» **Records contained in a dataset**
--

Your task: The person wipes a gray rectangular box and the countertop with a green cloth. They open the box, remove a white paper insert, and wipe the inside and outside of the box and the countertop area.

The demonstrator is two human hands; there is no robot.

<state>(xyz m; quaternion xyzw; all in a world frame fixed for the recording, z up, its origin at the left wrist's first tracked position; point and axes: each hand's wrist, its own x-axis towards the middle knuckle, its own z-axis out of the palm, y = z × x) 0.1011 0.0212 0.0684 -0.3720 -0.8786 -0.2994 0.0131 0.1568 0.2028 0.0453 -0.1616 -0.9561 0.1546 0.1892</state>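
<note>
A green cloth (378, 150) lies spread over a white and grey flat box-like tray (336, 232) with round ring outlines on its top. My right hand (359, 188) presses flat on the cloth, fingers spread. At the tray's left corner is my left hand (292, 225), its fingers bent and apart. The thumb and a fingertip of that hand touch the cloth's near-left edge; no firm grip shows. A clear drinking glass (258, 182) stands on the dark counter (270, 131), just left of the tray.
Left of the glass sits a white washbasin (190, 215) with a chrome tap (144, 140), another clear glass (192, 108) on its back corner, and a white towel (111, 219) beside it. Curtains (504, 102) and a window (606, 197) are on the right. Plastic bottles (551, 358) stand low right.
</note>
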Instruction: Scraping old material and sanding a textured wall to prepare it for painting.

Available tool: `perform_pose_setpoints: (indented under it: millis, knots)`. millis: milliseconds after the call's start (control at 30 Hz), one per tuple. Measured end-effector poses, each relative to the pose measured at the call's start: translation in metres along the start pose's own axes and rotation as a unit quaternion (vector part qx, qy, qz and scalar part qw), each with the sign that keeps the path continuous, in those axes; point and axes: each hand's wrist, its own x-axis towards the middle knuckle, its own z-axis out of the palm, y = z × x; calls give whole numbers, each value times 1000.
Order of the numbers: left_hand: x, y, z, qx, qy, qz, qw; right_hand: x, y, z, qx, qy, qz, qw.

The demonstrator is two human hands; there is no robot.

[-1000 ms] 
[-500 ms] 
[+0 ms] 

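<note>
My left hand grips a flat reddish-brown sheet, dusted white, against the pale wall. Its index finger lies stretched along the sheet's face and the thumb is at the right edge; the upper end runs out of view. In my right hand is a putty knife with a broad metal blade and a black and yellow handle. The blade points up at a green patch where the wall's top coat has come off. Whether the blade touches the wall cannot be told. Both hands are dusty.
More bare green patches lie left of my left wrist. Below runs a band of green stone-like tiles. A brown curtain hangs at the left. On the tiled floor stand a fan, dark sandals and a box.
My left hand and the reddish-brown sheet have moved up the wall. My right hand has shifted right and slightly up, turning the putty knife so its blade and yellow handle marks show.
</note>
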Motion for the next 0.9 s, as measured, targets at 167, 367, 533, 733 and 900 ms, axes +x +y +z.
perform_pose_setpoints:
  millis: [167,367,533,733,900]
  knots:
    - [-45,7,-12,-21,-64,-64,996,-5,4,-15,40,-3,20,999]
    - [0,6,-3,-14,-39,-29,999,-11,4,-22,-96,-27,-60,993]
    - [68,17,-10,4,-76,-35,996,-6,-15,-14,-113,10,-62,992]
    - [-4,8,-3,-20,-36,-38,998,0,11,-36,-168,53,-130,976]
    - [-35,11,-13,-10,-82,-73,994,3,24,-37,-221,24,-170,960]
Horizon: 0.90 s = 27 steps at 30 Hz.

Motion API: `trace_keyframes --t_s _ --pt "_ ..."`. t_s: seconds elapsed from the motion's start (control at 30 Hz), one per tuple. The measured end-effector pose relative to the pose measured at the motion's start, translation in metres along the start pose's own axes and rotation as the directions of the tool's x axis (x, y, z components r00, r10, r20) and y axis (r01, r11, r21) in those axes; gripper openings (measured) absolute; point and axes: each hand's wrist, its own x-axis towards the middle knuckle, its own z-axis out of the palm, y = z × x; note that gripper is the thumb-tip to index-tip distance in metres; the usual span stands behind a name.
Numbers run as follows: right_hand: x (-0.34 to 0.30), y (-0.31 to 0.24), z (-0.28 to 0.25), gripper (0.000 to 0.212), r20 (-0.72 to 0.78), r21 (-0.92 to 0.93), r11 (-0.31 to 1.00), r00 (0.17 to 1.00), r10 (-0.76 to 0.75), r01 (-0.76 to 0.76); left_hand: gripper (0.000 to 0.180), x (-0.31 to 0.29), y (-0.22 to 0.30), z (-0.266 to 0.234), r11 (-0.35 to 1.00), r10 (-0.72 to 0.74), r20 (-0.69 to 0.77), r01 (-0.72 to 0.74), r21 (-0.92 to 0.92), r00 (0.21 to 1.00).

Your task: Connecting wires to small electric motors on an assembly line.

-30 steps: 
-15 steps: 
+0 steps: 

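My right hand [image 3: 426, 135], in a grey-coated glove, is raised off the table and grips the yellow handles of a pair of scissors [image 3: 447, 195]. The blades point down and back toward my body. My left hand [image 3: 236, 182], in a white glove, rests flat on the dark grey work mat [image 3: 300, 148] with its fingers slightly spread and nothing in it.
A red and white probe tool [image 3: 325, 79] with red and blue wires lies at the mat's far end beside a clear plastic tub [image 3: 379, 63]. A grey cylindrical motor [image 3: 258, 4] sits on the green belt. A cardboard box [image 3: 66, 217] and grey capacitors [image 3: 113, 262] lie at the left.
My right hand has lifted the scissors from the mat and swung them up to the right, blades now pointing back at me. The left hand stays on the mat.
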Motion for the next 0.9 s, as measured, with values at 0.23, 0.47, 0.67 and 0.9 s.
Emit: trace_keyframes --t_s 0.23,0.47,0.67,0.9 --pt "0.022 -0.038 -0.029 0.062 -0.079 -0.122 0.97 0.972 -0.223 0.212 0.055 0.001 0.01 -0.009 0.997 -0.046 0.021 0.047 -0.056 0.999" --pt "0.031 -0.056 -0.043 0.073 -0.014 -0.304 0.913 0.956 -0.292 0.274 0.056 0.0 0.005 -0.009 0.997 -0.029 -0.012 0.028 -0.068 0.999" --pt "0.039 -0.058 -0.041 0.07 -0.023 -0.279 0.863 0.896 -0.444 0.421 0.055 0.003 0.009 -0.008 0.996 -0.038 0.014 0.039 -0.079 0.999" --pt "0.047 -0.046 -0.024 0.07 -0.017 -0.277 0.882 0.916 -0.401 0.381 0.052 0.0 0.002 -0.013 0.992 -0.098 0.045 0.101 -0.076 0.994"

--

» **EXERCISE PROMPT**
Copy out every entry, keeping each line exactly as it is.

» **RESULT OF THIS EXERCISE**
Your task: The person wipes a gray rectangular box and the countertop with a green cloth. They open the box, remove a white paper insert, and wipe the inside and outside of the box and the countertop area.

The demonstrator is two human hands; there is no robot.

<state>(xyz m; quaternion xyzw; all in a world frame fixed for the recording, z up, its origin at the left wrist's first tracked position; point and axes: each hand's wrist, its own x-axis towards the middle knuckle, its own z-axis out of the palm, y = z × x) 0.1011 0.0212 0.0684 -0.3720 -0.8786 -0.2994 0.0131 0.1568 0.2028 0.0453 -0.1616 -0.9561 0.1546 0.1892</state>
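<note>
A green cloth (378, 150) lies spread over a white and grey flat box-like tray (336, 232) with round ring outlines on its top. My right hand (359, 188) presses flat on the cloth, fingers spread. At the tray's left corner is my left hand (292, 225), its fingers bent and apart. The thumb and a fingertip of that hand touch the cloth's near-left edge; no firm grip shows. A clear drinking glass (258, 182) stands on the dark counter (270, 131), just left of the tray.
Left of the glass sits a white washbasin (190, 215) with a chrome tap (144, 140), another clear glass (192, 108) on its back corner, and a white towel (111, 219) beside it. Curtains (504, 102) and a window (606, 197) are on the right. Plastic bottles (551, 358) stand low right.
</note>
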Instruction: Scraping old material and sanding a textured wall to prepare it for painting.

Available tool: `perform_pose_setpoints: (indented under it: millis, knots)`. millis: milliseconds after the call's start (control at 30 Hz), one per tuple. Measured end-effector poses, each relative to the pose measured at the call's start: translation in metres along the start pose's own axes and rotation as a unit quaternion (vector part qx, qy, qz and scalar part qw), each with the sign that keeps the path continuous, in those axes; point and axes: each hand's wrist, its own x-axis towards the middle knuckle, its own z-axis out of the palm, y = z × x; calls give whole numbers, each value times 1000.
Order of the numbers: left_hand: x, y, z, qx, qy, qz, qw; right_hand: x, y, z, qx, qy, qz, qw.

The demonstrator is two human hands; there is no robot.

[-1000 ms] 
[-500 ms] 
[+0 ms] 

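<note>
My left hand grips a flat reddish-brown sheet, dusted white, against the pale wall. Its index finger lies stretched along the sheet's face and the thumb is at the right edge; the upper end runs out of view. In my right hand is a putty knife with a broad metal blade and a black and yellow handle. The blade points up at a green patch where the wall's top coat has come off. Whether the blade touches the wall cannot be told. Both hands are dusty.
More bare green patches lie left of my left wrist. Below runs a band of green stone-like tiles. A brown curtain hangs at the left. On the tiled floor stand a fan, dark sandals and a box.
My left hand and the reddish-brown sheet have moved up the wall. My right hand has shifted right and slightly up, turning the putty knife so its blade and yellow handle marks show.
</note>
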Motion for the next 0.9 s, as measured, targets at 167, 367, 533, 733 and 900 ms, axes +x +y +z.
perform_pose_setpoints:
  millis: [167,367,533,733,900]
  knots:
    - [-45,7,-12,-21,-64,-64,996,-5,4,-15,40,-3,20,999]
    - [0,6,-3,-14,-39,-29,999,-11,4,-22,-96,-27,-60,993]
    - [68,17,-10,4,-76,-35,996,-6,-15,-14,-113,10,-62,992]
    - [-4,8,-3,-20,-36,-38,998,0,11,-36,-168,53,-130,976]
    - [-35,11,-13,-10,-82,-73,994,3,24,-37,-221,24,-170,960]
Horizon: 0.90 s = 27 steps at 30 Hz.

Motion API: `trace_keyframes --t_s _ --pt "_ ..."`. t_s: seconds elapsed from the motion's start (control at 30 Hz), one per tuple. The measured end-effector pose relative to the pose measured at the motion's start, translation in metres along the start pose's own axes and rotation as the directions of the tool's x axis (x, y, z components r00, r10, r20) and y axis (r01, r11, r21) in those axes; gripper openings (measured) absolute; point and axes: each hand's wrist, its own x-axis towards the middle knuckle, its own z-axis out of the palm, y = z × x; note that gripper is the thumb-tip to index-tip distance in metres; the usual span stands behind a name.
Numbers run as follows: right_hand: x (-0.34 to 0.30), y (-0.31 to 0.24), z (-0.28 to 0.25), gripper (0.000 to 0.212), r20 (-0.72 to 0.78), r21 (-0.92 to 0.93), r11 (-0.31 to 1.00), r00 (0.17 to 1.00), r10 (-0.76 to 0.75), r01 (-0.76 to 0.76); left_hand: gripper (0.000 to 0.180), x (-0.31 to 0.29), y (-0.22 to 0.30), z (-0.266 to 0.234), r11 (-0.35 to 1.00), r10 (-0.72 to 0.74), r20 (-0.69 to 0.77), r01 (-0.72 to 0.74), r21 (-0.92 to 0.92), r00 (0.21 to 1.00).

Your task: Connecting wires to small electric motors on an assembly line.

-30 steps: 
-15 steps: 
+0 steps: 

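My right hand [image 3: 426, 135], in a grey-coated glove, is raised off the table and grips the yellow handles of a pair of scissors [image 3: 447, 195]. The blades point down and back toward my body. My left hand [image 3: 236, 182], in a white glove, rests flat on the dark grey work mat [image 3: 300, 148] with its fingers slightly spread and nothing in it.
A red and white probe tool [image 3: 325, 79] with red and blue wires lies at the mat's far end beside a clear plastic tub [image 3: 379, 63]. A grey cylindrical motor [image 3: 258, 4] sits on the green belt. A cardboard box [image 3: 66, 217] and grey capacitors [image 3: 113, 262] lie at the left.
My right hand has lifted the scissors from the mat and swung them up to the right, blades now pointing back at me. The left hand stays on the mat.
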Motion for the next 0.9 s, as measured, with values at 0.23, 0.47, 0.67 and 0.9 s.
Emit: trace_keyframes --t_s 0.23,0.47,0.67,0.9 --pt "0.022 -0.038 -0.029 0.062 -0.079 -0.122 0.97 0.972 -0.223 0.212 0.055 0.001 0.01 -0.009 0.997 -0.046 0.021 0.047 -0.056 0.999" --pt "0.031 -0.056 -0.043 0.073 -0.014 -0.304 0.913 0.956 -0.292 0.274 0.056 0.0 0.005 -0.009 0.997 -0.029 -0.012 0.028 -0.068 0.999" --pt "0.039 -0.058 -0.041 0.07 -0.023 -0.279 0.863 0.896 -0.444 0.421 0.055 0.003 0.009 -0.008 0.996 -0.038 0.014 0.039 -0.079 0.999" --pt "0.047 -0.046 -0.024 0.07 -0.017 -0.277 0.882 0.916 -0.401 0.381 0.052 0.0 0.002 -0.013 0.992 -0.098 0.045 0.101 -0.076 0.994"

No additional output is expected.